⟨
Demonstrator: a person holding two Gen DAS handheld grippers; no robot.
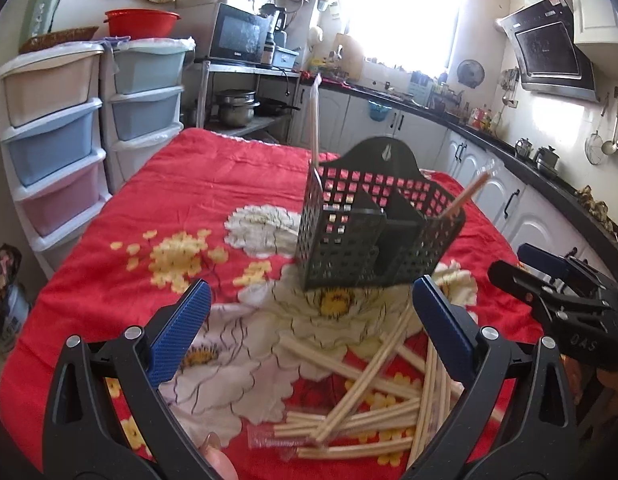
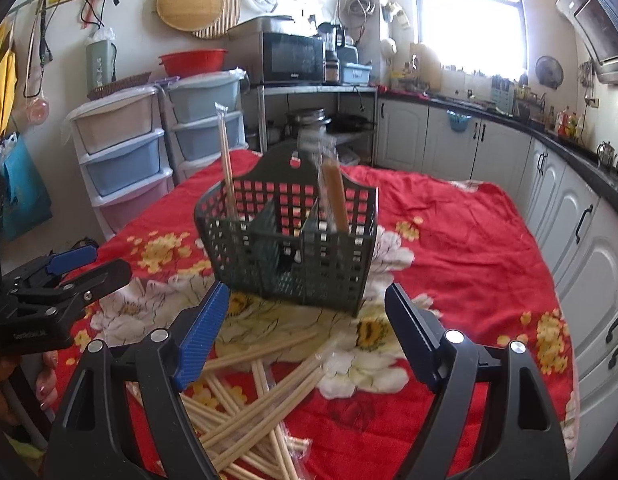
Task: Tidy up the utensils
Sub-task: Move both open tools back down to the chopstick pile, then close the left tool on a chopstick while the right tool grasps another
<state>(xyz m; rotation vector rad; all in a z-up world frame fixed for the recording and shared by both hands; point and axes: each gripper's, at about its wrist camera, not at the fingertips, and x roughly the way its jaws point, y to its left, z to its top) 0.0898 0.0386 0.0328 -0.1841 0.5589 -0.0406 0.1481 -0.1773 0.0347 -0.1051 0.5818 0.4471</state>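
- Black basket (image 1: 373,236) upright on the worktop's red flowered cloth (image 1: 121,216), split into compartments.
- 1 wrapped pair of chopsticks (image 2: 227,168) standing in its left compartment, another (image 2: 336,196) leaning in the right.
- Loose chopsticks (image 1: 361,416) heaped just in front of the basket.
- Left gripper (image 1: 309,332): fingers apart, nothing between.
- Right gripper (image 2: 307,332): fingers apart, empty, above the heap.

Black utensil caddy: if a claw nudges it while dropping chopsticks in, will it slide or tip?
The black utensil caddy looks light: perforated plastic, almost empty. It would probably slide or drag the soft red tablecloth. The tall wrapped chopsticks standing in its end compartment may lever it toward tipping.
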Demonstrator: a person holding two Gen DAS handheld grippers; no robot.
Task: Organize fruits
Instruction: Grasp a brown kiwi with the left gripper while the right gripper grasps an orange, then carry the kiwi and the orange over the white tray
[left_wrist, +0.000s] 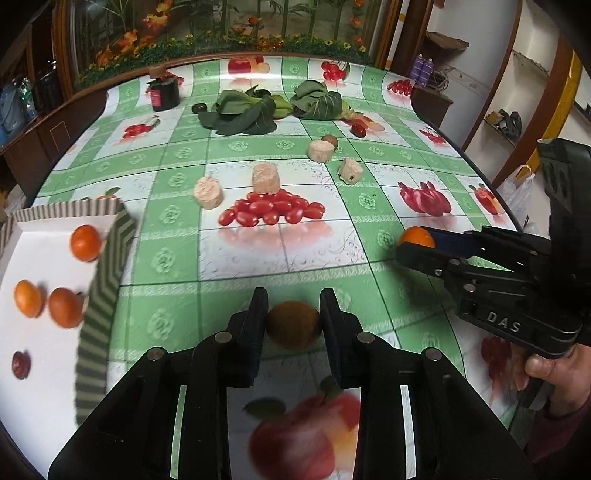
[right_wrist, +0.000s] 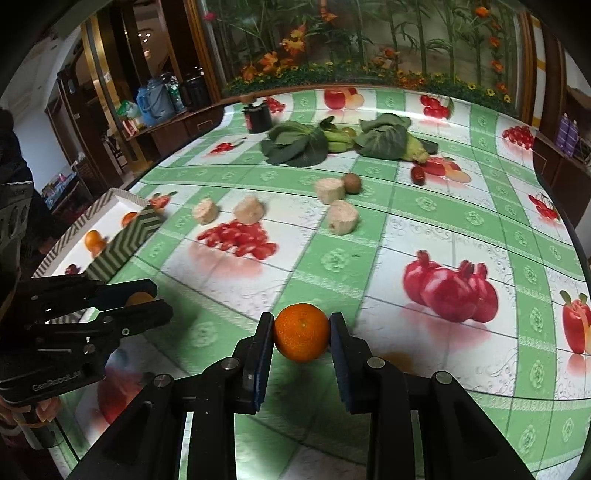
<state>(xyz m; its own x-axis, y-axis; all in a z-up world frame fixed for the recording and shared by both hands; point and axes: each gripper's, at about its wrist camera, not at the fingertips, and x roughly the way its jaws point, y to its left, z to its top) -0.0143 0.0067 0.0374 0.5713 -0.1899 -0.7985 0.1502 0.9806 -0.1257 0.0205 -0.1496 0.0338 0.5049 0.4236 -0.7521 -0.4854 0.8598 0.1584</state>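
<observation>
My left gripper (left_wrist: 294, 314) is shut on a small orange (left_wrist: 293, 326), held just above the fruit-print tablecloth. My right gripper (right_wrist: 302, 325) is shut on another orange (right_wrist: 302, 334). In the left wrist view the right gripper (left_wrist: 412, 242) comes in from the right with its orange (left_wrist: 415, 236). In the right wrist view the left gripper (right_wrist: 155, 298) sits at the left with its orange (right_wrist: 138, 297). A white box with a striped rim (left_wrist: 107, 273) lies left of the left gripper. It holds three oranges (left_wrist: 85, 243) and a dark red fruit (left_wrist: 20, 364).
Several beige cut chunks (left_wrist: 264, 178) lie mid-table, with a kiwi (left_wrist: 330, 140) and a dark red fruit (left_wrist: 358, 130) behind them. Leafy greens (left_wrist: 240, 112) and a black jar (left_wrist: 164, 94) stand at the far side. A hand (left_wrist: 554, 373) holds the right gripper's handle.
</observation>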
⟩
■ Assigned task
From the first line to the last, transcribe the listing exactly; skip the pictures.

■ Answer space
Demonstrator: a person holding two Gen DAS handheld grippers; no robot.
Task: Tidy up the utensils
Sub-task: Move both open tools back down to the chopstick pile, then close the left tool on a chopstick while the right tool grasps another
<state>(xyz m; rotation vector rad; all in a z-up world frame fixed for the recording and shared by both hands; point and axes: each gripper's, at about its wrist camera, not at the fingertips, and x roughly the way its jaws point, y to its left, z to its top) 0.0898 0.0386 0.0328 -0.1841 0.5589 -0.0406 0.1481 -0.1773 0.0347 -0.1051 0.5818 0.4471</state>
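- Black basket (image 1: 373,236) upright on the worktop's red flowered cloth (image 1: 121,216), split into compartments.
- 1 wrapped pair of chopsticks (image 2: 227,168) standing in its left compartment, another (image 2: 336,196) leaning in the right.
- Loose chopsticks (image 1: 361,416) heaped just in front of the basket.
- Left gripper (image 1: 309,332): fingers apart, nothing between.
- Right gripper (image 2: 307,332): fingers apart, empty, above the heap.

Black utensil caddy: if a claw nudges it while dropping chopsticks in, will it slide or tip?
The black utensil caddy looks light: perforated plastic, almost empty. It would probably slide or drag the soft red tablecloth. The tall wrapped chopsticks standing in its end compartment may lever it toward tipping.
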Demonstrator: a person holding two Gen DAS handheld grippers; no robot.
Task: Organize fruits
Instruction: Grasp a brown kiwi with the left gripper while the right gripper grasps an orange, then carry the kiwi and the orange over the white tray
[left_wrist, +0.000s] 
[right_wrist, +0.000s] 
<state>(xyz m; its own x-axis, y-axis; all in a z-up world frame fixed for the recording and shared by both hands; point and axes: each gripper's, at about its wrist camera, not at the fingertips, and x roughly the way its jaws point, y to its left, z to its top) -0.0143 0.0067 0.0374 0.5713 -0.1899 -0.7985 0.1502 0.9806 -0.1257 0.0205 -0.1496 0.0338 0.5049 0.4236 -0.7521 -0.4854 0.8598 0.1584</state>
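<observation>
My left gripper (left_wrist: 294, 314) is shut on a small orange (left_wrist: 293, 326), held just above the fruit-print tablecloth. My right gripper (right_wrist: 302, 325) is shut on another orange (right_wrist: 302, 334). In the left wrist view the right gripper (left_wrist: 412, 242) comes in from the right with its orange (left_wrist: 415, 236). In the right wrist view the left gripper (right_wrist: 155, 298) sits at the left with its orange (right_wrist: 138, 297). A white box with a striped rim (left_wrist: 107, 273) lies left of the left gripper. It holds three oranges (left_wrist: 85, 243) and a dark red fruit (left_wrist: 20, 364).
Several beige cut chunks (left_wrist: 264, 178) lie mid-table, with a kiwi (left_wrist: 330, 140) and a dark red fruit (left_wrist: 358, 130) behind them. Leafy greens (left_wrist: 240, 112) and a black jar (left_wrist: 164, 94) stand at the far side. A hand (left_wrist: 554, 373) holds the right gripper's handle.
</observation>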

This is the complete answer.